Пока я тихо рассказывал ей о событиях давно минувших дней, она дышала теплом в трубку и наконец, после долгой паузы, прошептала:
— Она так и не вернулась?
Голос в трубке походил на гулкое, затухающее эхо — тот самый призрачный звук, что приходит с запозданием, стихая по пути, вынужденный преодолевать не только пространство, но и толщу времени.
— Да нет, вернулась.
Я вычеркнул эти дни из памяти, однако теперь очень — живо припомнил, как это было.
Она вернулась ранней весной, сырой и мутной, прохладно слякотной, об этом как-то вскользь и пряча глаза обмолвился Модест, замеченный мною в винном магазине, где он, к удивлению моему, стоял в плотной толпе возле прилавка, подслеповато щурясь и шаря беспомощным взглядом по полкам, — он совсем не пил, ну разве что по праздникам, и то скорее символически. В те времена с выпивкой были проблемы, к магазинам с утра пораньше липли, быстро распухая, огромные очереди, перед входом дежурили менты, дозируя напирающую на двери толпу и пропуская людей внутрь порциями. Проходя мимо, я скользнул рассеянным взглядом по пыльной витрине и вдруг увидел Модеста. Спустя минут пять он вышел с бутылкой водки в руке — нес он ее на отлете и с таким выражением неуверенности в лице, будто не знал, как именно водку следует употребить.

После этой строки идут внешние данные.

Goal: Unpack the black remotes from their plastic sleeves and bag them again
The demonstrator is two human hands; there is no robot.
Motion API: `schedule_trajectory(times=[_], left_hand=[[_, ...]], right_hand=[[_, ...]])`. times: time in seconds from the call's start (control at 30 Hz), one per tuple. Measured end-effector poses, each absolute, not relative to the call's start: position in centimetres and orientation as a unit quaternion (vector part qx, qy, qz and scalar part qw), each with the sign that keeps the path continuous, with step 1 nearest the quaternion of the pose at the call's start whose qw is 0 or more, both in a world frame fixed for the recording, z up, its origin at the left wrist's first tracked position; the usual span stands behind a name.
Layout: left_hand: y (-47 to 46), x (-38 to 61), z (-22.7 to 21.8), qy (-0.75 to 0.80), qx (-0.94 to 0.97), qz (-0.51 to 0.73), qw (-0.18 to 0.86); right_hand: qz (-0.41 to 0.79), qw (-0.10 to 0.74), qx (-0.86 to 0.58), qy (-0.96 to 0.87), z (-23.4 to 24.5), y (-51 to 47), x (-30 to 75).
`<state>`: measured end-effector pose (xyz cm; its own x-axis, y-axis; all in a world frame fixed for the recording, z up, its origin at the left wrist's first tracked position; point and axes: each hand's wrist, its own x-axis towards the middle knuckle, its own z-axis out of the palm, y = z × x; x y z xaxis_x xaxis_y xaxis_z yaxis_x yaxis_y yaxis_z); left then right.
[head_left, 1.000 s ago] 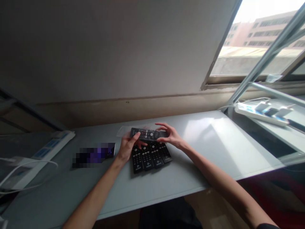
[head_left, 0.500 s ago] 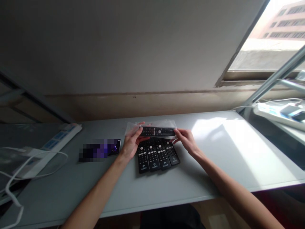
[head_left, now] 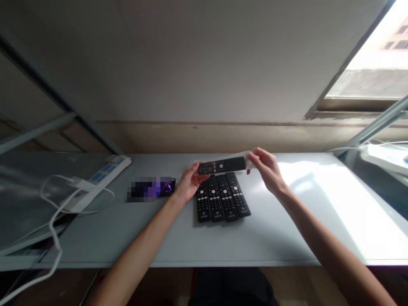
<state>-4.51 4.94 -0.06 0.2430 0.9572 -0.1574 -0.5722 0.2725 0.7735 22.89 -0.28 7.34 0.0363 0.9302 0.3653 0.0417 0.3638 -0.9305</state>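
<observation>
A black remote control (head_left: 231, 164) lies sideways in a clear plastic bag (head_left: 239, 154), raised above the table. My left hand (head_left: 190, 182) grips the remote's left end through the plastic, thumb on top and fingers beneath. My right hand (head_left: 265, 165) pinches the bag's gathered plastic just beyond the remote's right end. Below them, several more black remote controls (head_left: 217, 209) rest side by side on the table, buttons up, the rightmost one tilted. Their far ends are partly covered by the held remote and my left fingers.
The grey table (head_left: 178, 242) meets a wall at the back. A phone (head_left: 151, 190), partly pixelated, lies left of my left hand. Farther left is a white power strip (head_left: 95, 182) with a looping white cable (head_left: 57, 242). Sunlight falls on the table's right side.
My right hand has moved from the remote's right end outward onto the plastic, pulling it taut to the right. The held remote now tilts slightly, right end higher. The camera view has shifted.
</observation>
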Motion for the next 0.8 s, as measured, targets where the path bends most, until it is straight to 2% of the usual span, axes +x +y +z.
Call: schedule_trajectory(times=[0.23,0.4,0.57,0.8], left_hand=[[4.5,-4.5,0.9,0.311,0.276,0.492,0.765],[4.8,-4.6,0.9,0.328,0.271,0.506,0.75],[5.0,-4.8,0.7,0.333,0.286,0.542,0.716],[4.8,-4.7,0.5,0.32,0.334,0.558,0.689]], right_hand=[[0.417,0.611,-0.337,-0.583,12.4,2.1,21.2],[0.419,0.625,-0.322,-0.575,13.3,2.9,21.5],[0.439,0.671,-0.309,-0.51,11.0,3.7,24.2],[0.393,0.771,-0.381,-0.326,3.5,6.0,29.2]])
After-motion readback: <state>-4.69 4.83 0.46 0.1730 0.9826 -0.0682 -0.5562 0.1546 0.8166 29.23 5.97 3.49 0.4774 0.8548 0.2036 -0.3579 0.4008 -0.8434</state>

И я понял: что-то стряслось.
Вот тут, недалеко от нервной, клокочущей, приглушенно матерящейся толпы, он и сказал мне, что Ваня вернулась. И жестко ухватил деревянной рукой за локоть, предваряя мой порыв немедленно бежать к ней. А потом, уведя взгляд в сторону, пробормотал бессвязно: «Нет-нет, не надо, коллега, все само собой, со временем…»
А спустя пару дней из окна кухни я увидел ее во дворе.

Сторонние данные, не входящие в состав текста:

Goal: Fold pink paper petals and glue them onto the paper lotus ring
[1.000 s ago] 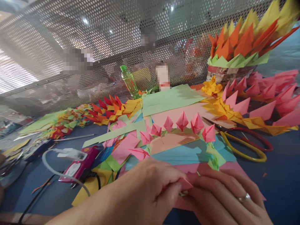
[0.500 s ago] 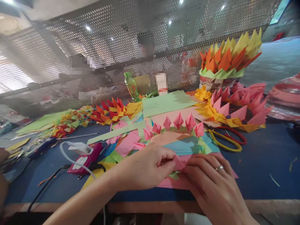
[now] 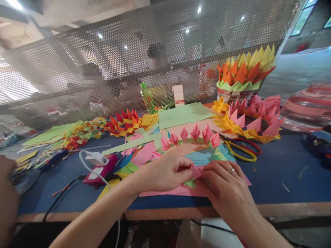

Точнее, увидел кого-то другого и лишь с трудом различил в больном, нахохлившемся существе черты прежней Вани. Всклокоченная, с волосами, напоминавшими сальную паклю; поразительно неряшливо одетая, с серым, мутным лицом, она уныло волоклась через двор, едва переставляя ноги, — жалкая, потерянная и беспомощная.
Она подняла лицо к моим окнам, мы встретились взглядами, глаза у нее были мутные, без зрачков. Она тихо покачала головой — нет, не надо! — я, словно в столбняке, опустился на табуретку и потом плохо помнил, что со мной было, до тех пор пока утром следующего дня не выстрелил — оглушительно, до ломоты в барабанных перепонках — звонок телефонного аппарата.

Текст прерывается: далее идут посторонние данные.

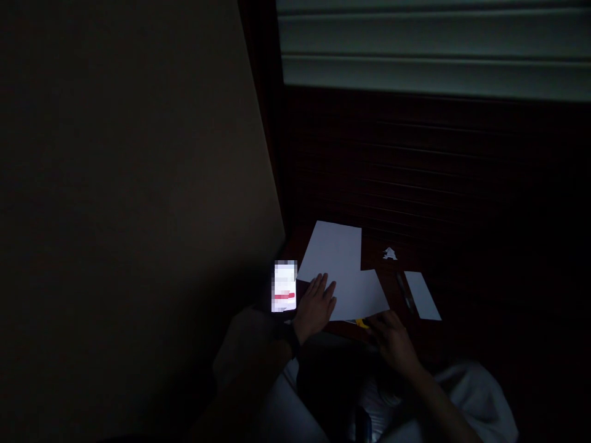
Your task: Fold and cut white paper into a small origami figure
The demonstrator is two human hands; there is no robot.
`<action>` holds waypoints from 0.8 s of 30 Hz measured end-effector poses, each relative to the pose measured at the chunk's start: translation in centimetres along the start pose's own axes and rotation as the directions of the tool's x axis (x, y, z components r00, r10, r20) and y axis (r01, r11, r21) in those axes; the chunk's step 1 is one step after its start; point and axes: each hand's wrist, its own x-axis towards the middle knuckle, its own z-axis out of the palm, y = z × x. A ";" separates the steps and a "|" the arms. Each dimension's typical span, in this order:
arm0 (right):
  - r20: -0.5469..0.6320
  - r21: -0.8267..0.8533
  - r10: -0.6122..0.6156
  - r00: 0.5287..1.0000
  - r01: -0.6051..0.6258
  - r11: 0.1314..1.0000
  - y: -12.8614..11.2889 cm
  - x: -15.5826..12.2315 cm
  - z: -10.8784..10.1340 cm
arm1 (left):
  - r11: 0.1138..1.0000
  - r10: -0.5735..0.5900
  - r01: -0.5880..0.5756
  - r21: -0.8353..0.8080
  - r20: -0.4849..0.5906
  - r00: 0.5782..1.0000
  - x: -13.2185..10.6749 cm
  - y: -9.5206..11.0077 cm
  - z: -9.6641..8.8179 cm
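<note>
My left hand [314,309] lies flat with its fingers stretched out on a large white sheet of paper [340,252], near the sheet's left and front edges. The sheet has an L-like outline, with a step on its right side. My right hand [392,335] is closed at the sheet's front right corner, around a tool with a yellow part [361,322]. A thin pale strip shows left of the yellow part, along the paper's front edge. Darkness and the fingers hide the rest of the tool, so its exact kind is unclear.
A lit phone screen [284,286] glows left of the paper. On the dark table [309,237] lie a pen-like object [406,292], a narrow white paper piece [422,295] and a small crumpled scrap [390,253]. A wall [184,154] rises at left; slatted panels stand behind.
</note>
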 end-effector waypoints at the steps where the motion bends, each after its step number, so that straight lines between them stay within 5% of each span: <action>1: -0.002 0.001 0.003 1.000 -0.003 1.000 0.1 -0.1 0.0 | 1.000 -0.003 0.003 -0.005 0.000 1.000 0.1 0.2 0.1; 24: 0.001 -0.040 -0.057 0.998 0.057 0.998 -2.2 1.9 0.1 | 1.000 0.006 -0.006 -0.021 -0.001 1.000 0.4 0.9 0.9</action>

Это была она. Ваня сказала: «Все, Митя… Я улетаю, прости меня и пойми, что другого выхода нет. Я все тебе расскажу, когда при случае заглянешь в наше гнездо на чердаке». Не знаю, сколько времени я пролежал без движения, прислушиваясь к коротким гудкам в трубке. Но вдруг предчувствие чего-то скверного, гибельного, непоправимого сбросило меня с койки, в чем был, а был я в одних трусах, рванулся из дома, отбежал за детскую площадку — там сходились стенами два старых трехэтажных дома, их через год снесли, — там, в углу, куда не попадал свет теплого солнца, еще лежала гора черного снега, взрыхленного дворником, чтоб быстрее таял.